**WHAT YOU HAVE TO DO**.
In the listing below, identify each line with the word "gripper" and return those lines.

======== DATA EXTRACT ========

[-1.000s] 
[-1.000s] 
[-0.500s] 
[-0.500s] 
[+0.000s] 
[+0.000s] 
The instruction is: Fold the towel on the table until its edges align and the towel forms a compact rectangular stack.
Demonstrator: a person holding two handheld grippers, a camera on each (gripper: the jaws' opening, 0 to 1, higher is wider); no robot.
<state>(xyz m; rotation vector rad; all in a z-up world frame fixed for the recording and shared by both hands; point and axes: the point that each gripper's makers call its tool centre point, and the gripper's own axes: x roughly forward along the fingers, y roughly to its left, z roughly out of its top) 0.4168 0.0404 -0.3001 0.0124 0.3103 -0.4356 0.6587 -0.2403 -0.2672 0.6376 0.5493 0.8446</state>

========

**RESPONSE TO THE TASK**.
Demonstrator: a person holding two handheld grippers, a camera on each (gripper: the jaws' opening, 0 to 1, higher is wider); no robot.
<state>(xyz m; rotation vector rad; all in a z-up world frame fixed for the recording and shared by both hands; point and axes: the point that each gripper's makers call its tool centre point, and the gripper's own axes: x roughly forward along the fingers, y roughly to its left, z roughly out of its top) 0.4168 0.0404 -0.3001 0.0124 0.3103 -0.4356 0.6587 -0.2403 -0.2672 0.6376 0.5493 0.8446</state>

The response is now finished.